### ASSIGNED TASK
From the entries below, copy exactly the lines from the one that contains "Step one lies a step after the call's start" through the one that contains "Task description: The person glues", both included, and only those.

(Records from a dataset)

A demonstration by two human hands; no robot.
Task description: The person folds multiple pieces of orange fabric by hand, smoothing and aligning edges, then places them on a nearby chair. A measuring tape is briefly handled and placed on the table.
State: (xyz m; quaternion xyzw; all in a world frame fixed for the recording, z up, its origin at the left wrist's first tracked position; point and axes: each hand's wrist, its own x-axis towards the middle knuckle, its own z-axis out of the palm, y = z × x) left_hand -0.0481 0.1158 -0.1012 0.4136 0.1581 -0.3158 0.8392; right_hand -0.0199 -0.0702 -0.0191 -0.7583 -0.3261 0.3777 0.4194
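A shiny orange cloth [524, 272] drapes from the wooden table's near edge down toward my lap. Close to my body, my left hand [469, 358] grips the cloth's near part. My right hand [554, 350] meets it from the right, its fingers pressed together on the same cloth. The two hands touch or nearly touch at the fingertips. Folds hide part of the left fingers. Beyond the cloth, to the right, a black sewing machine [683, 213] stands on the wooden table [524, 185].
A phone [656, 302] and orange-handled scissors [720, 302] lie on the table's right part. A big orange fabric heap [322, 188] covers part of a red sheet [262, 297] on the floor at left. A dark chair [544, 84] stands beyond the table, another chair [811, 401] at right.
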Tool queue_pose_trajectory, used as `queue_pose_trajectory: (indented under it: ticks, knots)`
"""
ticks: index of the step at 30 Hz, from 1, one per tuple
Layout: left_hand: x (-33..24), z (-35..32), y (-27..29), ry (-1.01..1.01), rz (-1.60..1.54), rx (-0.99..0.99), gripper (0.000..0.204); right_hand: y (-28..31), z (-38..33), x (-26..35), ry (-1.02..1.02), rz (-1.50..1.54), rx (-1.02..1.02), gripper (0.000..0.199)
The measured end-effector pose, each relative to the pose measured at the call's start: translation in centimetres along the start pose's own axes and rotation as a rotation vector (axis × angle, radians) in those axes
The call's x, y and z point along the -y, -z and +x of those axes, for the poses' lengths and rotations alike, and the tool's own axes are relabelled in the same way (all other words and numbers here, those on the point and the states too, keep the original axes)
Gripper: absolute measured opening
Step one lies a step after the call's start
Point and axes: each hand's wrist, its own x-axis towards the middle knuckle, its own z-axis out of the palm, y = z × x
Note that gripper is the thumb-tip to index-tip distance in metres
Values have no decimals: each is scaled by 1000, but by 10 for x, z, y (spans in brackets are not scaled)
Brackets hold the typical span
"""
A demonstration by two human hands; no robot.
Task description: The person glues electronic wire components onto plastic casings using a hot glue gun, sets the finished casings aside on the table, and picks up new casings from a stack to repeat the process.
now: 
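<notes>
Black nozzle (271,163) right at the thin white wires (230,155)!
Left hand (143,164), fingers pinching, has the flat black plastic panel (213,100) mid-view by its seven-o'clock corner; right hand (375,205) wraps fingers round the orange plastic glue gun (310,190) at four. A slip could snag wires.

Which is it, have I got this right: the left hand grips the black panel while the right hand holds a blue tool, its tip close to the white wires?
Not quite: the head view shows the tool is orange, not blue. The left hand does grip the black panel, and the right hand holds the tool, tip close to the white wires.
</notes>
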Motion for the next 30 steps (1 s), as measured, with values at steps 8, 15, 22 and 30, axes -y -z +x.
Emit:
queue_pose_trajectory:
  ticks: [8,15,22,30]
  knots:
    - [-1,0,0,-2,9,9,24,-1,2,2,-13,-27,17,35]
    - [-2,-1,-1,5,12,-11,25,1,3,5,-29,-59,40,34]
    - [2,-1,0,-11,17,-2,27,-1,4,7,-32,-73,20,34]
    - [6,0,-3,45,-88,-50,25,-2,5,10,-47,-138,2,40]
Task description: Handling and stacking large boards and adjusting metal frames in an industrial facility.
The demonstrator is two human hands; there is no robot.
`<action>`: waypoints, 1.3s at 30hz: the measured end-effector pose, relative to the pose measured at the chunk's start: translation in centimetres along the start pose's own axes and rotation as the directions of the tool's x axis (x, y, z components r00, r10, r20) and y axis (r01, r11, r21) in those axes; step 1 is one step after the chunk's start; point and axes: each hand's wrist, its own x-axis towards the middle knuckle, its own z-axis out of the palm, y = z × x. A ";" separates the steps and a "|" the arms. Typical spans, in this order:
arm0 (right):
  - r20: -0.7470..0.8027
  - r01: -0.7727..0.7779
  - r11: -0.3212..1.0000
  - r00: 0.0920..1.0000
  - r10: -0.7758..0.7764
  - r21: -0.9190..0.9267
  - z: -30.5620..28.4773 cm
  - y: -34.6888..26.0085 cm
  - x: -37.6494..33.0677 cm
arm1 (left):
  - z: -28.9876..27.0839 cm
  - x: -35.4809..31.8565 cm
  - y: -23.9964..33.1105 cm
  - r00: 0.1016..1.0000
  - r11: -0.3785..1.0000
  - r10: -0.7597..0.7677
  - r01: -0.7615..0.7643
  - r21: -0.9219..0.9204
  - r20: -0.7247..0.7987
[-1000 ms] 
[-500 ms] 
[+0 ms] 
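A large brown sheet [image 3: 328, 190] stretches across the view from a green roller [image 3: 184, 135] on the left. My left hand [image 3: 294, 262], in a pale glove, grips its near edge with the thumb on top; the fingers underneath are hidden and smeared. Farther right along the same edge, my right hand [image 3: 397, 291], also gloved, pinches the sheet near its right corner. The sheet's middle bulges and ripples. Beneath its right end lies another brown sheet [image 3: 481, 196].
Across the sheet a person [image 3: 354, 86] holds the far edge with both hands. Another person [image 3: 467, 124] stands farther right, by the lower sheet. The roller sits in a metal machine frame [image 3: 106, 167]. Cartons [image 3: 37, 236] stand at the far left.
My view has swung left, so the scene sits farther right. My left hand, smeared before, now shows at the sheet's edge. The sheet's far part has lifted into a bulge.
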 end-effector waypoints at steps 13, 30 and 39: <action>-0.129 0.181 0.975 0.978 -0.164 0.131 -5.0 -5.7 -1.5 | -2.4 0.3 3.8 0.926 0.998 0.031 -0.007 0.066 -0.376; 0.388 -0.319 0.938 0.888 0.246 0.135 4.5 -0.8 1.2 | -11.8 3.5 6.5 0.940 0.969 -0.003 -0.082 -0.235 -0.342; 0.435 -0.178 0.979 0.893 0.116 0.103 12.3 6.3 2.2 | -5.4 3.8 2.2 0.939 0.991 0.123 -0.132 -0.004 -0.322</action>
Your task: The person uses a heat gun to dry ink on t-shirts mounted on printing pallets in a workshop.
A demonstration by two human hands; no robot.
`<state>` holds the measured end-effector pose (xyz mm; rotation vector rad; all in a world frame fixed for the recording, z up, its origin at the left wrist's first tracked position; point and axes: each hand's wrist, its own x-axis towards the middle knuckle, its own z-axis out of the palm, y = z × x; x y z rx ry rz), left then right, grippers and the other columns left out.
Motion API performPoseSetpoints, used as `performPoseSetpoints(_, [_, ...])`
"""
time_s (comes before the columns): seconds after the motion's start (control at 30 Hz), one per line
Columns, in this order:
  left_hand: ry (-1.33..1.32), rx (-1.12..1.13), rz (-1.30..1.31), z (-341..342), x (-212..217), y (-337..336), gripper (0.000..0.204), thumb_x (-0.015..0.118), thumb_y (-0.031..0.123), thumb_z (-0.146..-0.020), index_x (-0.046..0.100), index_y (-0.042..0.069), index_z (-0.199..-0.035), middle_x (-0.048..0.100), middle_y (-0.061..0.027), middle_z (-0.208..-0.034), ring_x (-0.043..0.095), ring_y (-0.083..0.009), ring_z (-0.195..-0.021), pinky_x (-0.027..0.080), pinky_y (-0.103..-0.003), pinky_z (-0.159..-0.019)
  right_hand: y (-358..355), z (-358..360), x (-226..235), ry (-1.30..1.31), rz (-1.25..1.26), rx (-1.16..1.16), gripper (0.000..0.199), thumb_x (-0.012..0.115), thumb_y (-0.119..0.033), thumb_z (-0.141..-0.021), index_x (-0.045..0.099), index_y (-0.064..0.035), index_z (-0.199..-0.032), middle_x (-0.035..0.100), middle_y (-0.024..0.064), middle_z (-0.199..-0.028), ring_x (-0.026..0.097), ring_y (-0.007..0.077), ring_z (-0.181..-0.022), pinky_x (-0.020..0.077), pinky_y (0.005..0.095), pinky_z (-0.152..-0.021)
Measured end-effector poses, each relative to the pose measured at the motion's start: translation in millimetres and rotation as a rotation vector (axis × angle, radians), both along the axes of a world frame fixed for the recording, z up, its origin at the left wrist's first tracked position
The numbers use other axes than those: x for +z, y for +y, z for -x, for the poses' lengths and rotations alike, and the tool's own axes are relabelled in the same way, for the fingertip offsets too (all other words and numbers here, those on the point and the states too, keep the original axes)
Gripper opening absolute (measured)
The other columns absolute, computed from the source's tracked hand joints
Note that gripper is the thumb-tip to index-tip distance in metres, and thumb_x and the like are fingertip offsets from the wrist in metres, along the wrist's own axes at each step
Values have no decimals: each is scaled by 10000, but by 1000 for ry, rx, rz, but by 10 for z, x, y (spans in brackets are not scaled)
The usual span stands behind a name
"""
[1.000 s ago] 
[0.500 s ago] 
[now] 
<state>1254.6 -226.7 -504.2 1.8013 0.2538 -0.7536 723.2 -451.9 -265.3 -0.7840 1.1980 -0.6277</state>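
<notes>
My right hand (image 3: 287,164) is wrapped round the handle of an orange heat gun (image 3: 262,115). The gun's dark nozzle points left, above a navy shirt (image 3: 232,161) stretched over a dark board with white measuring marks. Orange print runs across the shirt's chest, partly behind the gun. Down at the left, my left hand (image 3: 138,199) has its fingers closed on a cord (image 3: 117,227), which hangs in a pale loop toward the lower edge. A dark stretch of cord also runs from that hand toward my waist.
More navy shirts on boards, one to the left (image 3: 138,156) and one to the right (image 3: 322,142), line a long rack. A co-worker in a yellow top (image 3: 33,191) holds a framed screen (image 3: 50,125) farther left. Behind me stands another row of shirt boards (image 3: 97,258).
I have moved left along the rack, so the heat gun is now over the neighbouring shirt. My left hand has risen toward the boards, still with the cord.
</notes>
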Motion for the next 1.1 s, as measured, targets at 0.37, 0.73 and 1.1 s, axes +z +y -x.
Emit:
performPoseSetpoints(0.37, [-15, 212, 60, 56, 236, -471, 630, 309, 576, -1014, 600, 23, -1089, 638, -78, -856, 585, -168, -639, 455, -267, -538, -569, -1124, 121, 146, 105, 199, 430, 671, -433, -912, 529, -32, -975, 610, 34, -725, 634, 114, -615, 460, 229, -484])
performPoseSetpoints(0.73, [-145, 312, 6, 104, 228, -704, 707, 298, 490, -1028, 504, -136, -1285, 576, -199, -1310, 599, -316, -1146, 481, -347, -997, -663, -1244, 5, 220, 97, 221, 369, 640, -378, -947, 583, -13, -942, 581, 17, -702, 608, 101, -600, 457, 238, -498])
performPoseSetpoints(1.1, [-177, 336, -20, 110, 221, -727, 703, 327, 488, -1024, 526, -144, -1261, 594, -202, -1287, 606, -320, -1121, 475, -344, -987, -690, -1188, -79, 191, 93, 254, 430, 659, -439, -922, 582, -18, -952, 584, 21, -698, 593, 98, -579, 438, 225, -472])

### ANSWER AREA
Step one lies a step after the call's start
Point and axes: each hand's wrist, its own x-axis towards the middle knuckle, its own z-axis out of the palm, y = z × x
Note that gripper is the thumb-tip to index-tip distance in metres
Values have no decimals: each is scaled by 1000, but by 10 for x, z, y (spans in brackets are not scaled)
Brackets hold the typical span
"""
A demonstration by two human hands; no robot.
Task description: The person glues electronic wire components onto plastic casings using a hot glue gun, sets the finished casings aside on the table, and picks up new casings from a stack to repeat the process.

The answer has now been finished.